# [WHAT YOU NEED TO DO]
Go through the material below, tally each line containing "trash", and write the tally alone.

# [DATA SEGMENT]
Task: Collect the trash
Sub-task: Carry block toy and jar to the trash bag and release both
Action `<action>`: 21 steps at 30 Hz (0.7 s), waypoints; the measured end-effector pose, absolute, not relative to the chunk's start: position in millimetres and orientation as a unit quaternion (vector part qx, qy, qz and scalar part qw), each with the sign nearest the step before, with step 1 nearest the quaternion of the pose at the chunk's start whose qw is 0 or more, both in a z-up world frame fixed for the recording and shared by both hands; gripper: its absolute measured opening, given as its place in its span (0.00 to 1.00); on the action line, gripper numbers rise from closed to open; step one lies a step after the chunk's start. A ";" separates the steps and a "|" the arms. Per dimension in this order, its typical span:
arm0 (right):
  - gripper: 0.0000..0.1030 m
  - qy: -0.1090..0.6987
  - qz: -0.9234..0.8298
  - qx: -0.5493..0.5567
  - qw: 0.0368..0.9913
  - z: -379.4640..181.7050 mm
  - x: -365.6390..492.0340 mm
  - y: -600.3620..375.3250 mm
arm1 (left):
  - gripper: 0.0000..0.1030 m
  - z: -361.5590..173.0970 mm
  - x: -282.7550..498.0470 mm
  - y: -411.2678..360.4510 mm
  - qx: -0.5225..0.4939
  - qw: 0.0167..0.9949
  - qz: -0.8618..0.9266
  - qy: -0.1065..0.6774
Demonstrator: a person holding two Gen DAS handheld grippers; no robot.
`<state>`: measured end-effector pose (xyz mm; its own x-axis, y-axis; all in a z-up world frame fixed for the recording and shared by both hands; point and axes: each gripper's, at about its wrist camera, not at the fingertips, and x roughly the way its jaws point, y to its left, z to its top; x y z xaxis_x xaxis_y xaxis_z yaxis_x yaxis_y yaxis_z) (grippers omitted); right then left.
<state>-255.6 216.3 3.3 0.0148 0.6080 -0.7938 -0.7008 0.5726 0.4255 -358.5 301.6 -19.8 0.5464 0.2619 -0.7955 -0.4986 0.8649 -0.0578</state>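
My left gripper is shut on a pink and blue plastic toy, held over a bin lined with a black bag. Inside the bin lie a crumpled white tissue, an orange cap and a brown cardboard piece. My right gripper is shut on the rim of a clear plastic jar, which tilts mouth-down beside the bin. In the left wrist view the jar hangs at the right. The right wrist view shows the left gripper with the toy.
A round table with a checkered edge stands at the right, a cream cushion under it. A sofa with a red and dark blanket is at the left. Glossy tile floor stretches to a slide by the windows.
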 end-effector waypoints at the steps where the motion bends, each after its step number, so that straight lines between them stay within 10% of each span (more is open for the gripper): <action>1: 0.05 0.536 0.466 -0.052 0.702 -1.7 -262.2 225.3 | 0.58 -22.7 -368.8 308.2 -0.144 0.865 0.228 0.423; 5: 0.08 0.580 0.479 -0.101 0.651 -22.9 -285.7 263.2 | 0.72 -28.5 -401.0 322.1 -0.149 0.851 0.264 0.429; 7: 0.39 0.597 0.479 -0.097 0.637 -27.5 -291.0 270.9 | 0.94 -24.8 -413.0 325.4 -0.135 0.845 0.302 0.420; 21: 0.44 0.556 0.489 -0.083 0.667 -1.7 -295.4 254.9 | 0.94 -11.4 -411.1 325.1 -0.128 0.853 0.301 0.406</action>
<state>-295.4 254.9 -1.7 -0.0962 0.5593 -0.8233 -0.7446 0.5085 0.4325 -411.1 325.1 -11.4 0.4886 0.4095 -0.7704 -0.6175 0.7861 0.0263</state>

# [SOLUTION]
2